WHAT IS NEEDED — For each line below that holds the word "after", make a copy.

AVAILABLE DATA —
%%

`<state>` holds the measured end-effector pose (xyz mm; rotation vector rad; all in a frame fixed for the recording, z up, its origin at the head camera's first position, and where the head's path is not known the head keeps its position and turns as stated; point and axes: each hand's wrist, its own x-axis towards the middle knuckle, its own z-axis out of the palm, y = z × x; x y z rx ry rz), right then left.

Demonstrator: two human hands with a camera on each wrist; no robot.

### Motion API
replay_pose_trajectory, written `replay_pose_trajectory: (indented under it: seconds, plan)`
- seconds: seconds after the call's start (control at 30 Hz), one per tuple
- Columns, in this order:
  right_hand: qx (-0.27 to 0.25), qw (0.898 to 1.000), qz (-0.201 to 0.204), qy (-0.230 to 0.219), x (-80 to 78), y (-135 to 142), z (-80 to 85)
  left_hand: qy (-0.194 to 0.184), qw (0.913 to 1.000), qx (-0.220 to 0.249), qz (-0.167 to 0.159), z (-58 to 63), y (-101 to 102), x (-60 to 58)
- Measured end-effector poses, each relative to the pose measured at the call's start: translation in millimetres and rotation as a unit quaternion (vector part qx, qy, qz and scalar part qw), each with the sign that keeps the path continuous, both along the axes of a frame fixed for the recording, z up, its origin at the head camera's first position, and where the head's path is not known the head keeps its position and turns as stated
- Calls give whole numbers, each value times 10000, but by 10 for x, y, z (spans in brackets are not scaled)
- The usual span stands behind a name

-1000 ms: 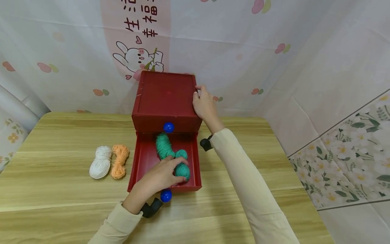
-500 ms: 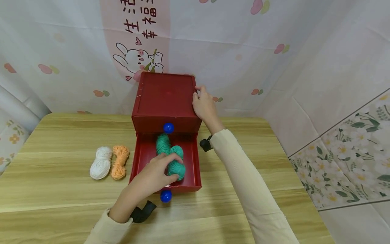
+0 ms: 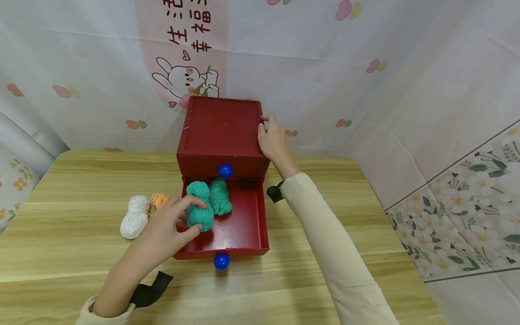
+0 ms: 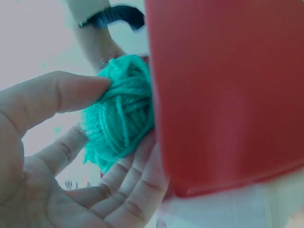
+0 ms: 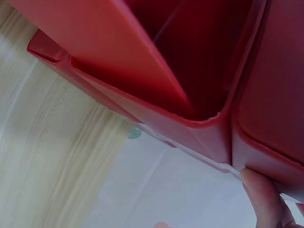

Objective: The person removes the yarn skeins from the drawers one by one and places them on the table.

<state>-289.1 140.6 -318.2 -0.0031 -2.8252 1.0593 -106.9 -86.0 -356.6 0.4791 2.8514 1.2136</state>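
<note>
My left hand grips a skein of green yarn over the left side of a pulled-out red drawer. In the left wrist view, thumb and fingers close around this green yarn beside a red drawer wall. A second green skein lies inside the drawer, toward its back. My right hand rests against the right side of the red drawer cabinet. The right wrist view shows a fingertip touching the cabinet's edge.
White yarn and orange yarn lie on the wooden table left of the drawer; my left hand partly covers the orange one. Blue ball knobs mark the upper drawer and the pulled-out one. A printed curtain hangs behind.
My left hand has carried the green skein leftward from the drawer's right side to its left side, uncovering the second skein. The right hand has stayed against the cabinet.
</note>
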Motion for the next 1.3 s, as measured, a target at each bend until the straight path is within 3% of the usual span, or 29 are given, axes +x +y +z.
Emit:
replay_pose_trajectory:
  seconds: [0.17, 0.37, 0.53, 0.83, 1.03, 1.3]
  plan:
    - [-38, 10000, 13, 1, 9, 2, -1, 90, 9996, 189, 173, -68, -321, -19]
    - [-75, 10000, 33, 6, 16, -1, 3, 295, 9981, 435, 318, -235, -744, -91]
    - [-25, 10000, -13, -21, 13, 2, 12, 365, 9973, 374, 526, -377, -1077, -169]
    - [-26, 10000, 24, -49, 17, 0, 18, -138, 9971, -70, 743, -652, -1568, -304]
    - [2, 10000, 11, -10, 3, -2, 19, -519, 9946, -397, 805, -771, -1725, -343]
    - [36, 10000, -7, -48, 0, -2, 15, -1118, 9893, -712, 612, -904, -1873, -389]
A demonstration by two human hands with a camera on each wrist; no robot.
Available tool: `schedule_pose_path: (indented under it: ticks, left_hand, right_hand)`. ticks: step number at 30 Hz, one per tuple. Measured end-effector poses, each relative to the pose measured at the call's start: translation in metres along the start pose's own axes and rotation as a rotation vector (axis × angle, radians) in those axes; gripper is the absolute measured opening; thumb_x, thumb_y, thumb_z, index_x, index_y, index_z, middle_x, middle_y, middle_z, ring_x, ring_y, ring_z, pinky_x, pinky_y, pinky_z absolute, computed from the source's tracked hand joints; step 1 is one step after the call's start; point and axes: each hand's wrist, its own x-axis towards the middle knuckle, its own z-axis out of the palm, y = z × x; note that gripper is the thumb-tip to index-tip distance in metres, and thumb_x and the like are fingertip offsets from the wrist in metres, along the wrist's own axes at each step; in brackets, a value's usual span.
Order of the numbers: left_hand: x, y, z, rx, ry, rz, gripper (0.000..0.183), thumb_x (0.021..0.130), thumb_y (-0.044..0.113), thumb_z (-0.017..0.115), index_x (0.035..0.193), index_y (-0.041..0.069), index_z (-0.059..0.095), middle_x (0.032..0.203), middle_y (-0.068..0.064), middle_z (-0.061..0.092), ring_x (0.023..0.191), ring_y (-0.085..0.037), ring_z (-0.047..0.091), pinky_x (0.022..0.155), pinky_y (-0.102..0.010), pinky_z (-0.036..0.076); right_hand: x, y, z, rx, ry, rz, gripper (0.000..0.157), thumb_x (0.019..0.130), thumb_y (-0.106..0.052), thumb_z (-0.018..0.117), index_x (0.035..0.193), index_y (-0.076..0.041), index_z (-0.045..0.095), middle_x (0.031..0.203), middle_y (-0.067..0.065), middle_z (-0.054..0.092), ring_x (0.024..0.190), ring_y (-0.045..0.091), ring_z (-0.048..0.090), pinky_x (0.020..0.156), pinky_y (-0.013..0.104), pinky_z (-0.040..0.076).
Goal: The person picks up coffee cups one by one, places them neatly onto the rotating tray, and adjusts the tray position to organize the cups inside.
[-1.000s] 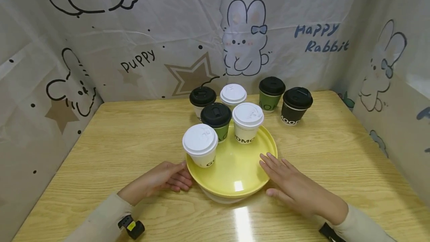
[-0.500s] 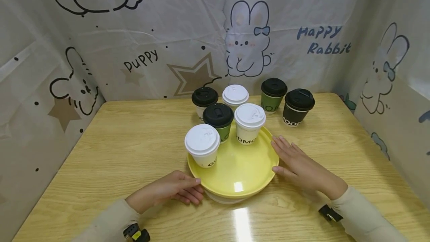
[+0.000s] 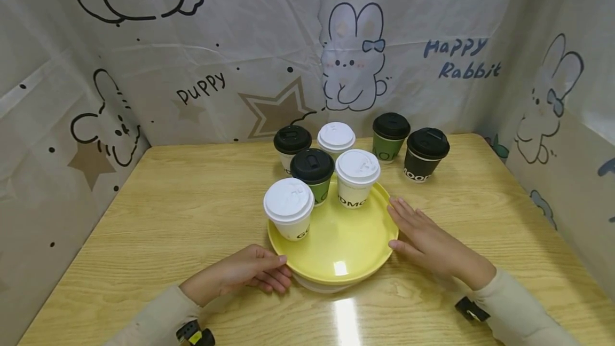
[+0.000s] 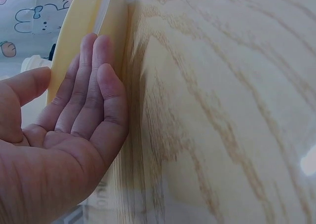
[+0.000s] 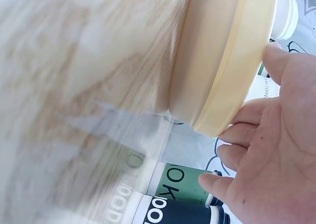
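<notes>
A round yellow tray (image 3: 351, 252) on a paler round base (image 3: 323, 285) stands at mid-table. Three lidded paper cups are upright on it: a white cup (image 3: 288, 208) at the left, a green cup with a black lid (image 3: 312, 170) behind, and another white cup (image 3: 357, 178). My left hand (image 3: 245, 272) is at the tray's front-left edge, its thumb on the rim and its fairly straight fingers along the side below, as the left wrist view shows. At the right edge, my right hand (image 3: 432, 242) touches the rim with thumb and fingertips, fingers extended.
Behind the tray are a black-lidded white cup (image 3: 291, 146) and a white-lidded cup (image 3: 336, 138), partly hidden. Further right stand a green cup (image 3: 389, 136) and a black cup (image 3: 425, 154). A printed cloth (image 3: 269, 31) encloses the wooden table (image 3: 192, 196) at back and sides.
My left hand has shifted right and nearer along the tray's edge. My right hand has moved from over the front-right rim to its right side. Over the last half second both are nearly still.
</notes>
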Motion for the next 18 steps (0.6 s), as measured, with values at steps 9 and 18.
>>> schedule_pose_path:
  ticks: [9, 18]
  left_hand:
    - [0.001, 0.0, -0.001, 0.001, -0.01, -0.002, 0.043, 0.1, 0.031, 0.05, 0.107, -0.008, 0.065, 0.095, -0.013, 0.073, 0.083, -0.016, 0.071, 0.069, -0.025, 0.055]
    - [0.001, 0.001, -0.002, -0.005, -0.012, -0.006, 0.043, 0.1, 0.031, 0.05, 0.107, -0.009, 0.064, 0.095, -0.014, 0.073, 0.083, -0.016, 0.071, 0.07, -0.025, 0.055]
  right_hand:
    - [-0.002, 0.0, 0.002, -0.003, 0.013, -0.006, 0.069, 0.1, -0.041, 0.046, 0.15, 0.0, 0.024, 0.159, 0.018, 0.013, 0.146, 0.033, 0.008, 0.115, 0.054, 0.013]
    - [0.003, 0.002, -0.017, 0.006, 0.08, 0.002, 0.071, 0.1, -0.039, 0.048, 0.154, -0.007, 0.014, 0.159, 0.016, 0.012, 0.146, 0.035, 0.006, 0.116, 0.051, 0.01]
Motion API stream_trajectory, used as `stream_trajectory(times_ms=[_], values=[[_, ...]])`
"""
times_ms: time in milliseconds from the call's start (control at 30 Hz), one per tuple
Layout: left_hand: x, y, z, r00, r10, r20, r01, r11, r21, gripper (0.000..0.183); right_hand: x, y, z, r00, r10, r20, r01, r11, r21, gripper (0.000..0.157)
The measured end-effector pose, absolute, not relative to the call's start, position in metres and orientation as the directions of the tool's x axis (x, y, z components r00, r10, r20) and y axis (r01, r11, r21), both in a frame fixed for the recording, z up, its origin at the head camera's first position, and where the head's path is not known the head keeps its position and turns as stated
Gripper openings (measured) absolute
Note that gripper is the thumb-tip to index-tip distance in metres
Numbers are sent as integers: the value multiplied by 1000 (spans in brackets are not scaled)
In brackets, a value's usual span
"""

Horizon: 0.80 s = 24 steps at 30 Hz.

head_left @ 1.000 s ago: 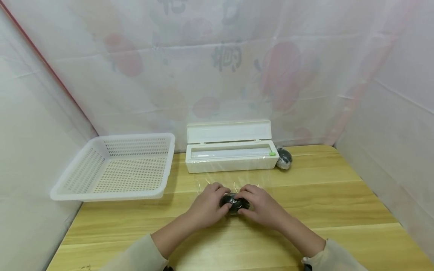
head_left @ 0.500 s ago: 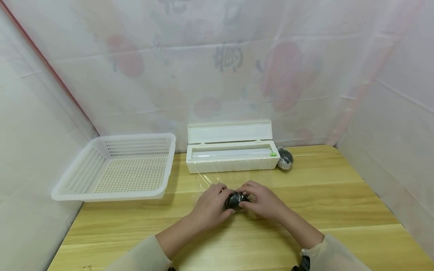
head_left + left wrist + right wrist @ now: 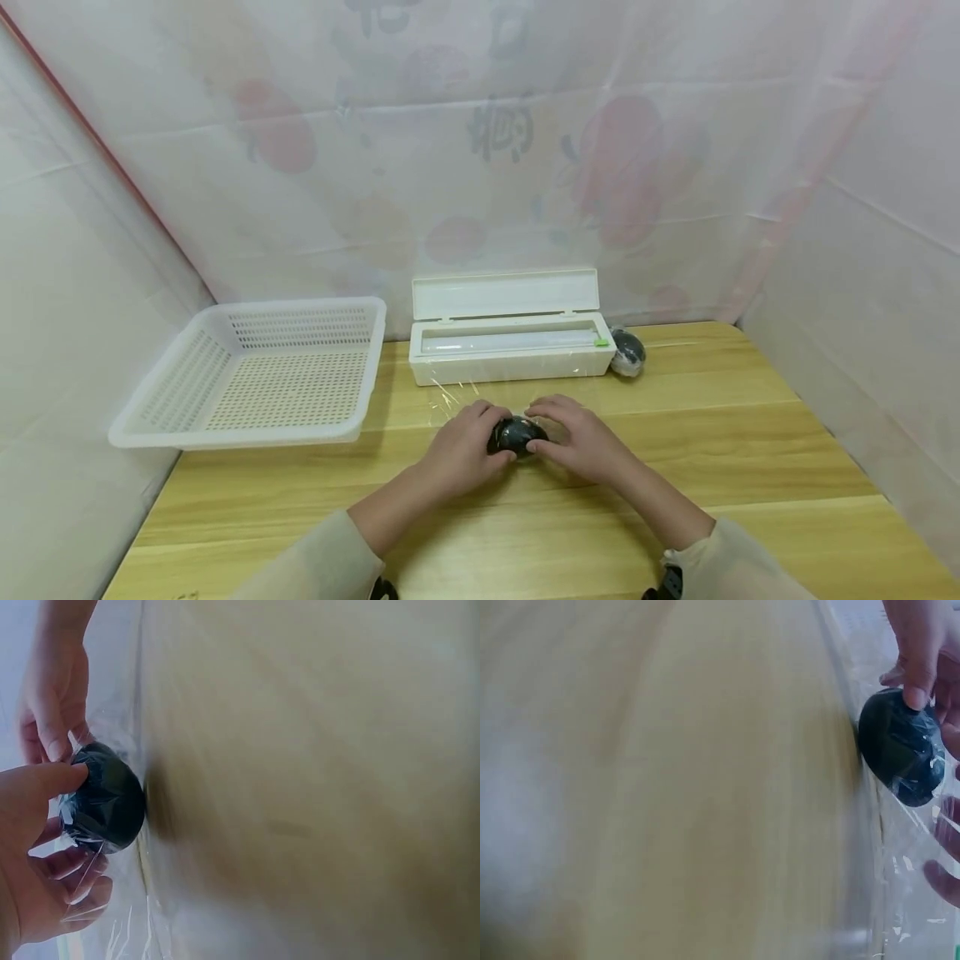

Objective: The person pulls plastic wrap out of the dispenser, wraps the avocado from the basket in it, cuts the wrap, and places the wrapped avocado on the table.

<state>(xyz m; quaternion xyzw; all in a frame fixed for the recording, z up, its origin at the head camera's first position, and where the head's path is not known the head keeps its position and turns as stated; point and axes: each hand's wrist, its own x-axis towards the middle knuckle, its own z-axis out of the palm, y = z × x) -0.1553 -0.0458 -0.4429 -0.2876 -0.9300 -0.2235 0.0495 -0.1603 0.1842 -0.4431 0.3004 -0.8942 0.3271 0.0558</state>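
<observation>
A dark, glossy, avocado-like fruit [image 3: 517, 437] lies low over the table in clear cling film [image 3: 124, 919]. My left hand [image 3: 461, 446] holds its left end, thumb on the near side and fingers curving behind, as the left wrist view shows. At the other end is my right hand [image 3: 577, 442], its thumb tip at the fruit's near edge. In the right wrist view, the right fingertips [image 3: 941, 881] stand apart from the fruit [image 3: 900, 746] behind stretched film. From the hands the film runs back to a white dispenser box [image 3: 513, 367], lid raised, with a roll inside.
A second dark fruit [image 3: 628, 352], wrapped in film, sits against the dispenser's right end. A white perforated basket [image 3: 247, 435] stands at the left of the wooden table [image 3: 750, 467]. Pale printed sheets [image 3: 480, 183] enclose the table's back and sides.
The fruit has turned within the film, and more of its dark surface shows between the hands. My right fingers have loosened and drawn back from its top. The dispenser and basket stay put.
</observation>
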Motion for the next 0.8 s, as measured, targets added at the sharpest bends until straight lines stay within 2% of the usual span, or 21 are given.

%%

ANSWER TO THIS PROBLEM —
- seconds: seconds after the call's start (control at 30 Hz), one per tuple
Available tool: `schedule_pose_path: (indented under it: ticks, left_hand, right_hand)`. ticks: step number at 30 Hz, one per tuple. Measured end-effector poses, each relative to the pose measured at the call's start: translation in metres along the start pose's own axes and rotation as a rotation vector (axis × angle, radians) in those axes; gripper is the absolute measured opening; thumb_x, thumb_y, thumb_z, index_x, index_y, index_z, middle_x, middle_y, middle_z, ring_x, ring_y, ring_z, pinky_x, pinky_y, pinky_z absolute, computed from the source's tracked hand joints; step 1 is one step after the call's start; point and axes: each hand's wrist, its own x-axis towards the middle knuckle, its own z-axis out of the palm, y = z × x; note that gripper is the thumb-tip to index-tip distance in metres, and thumb_x and the like are fingertip offsets from the wrist in metres, along the wrist's own axes at each step; in brackets, a value's usual span.

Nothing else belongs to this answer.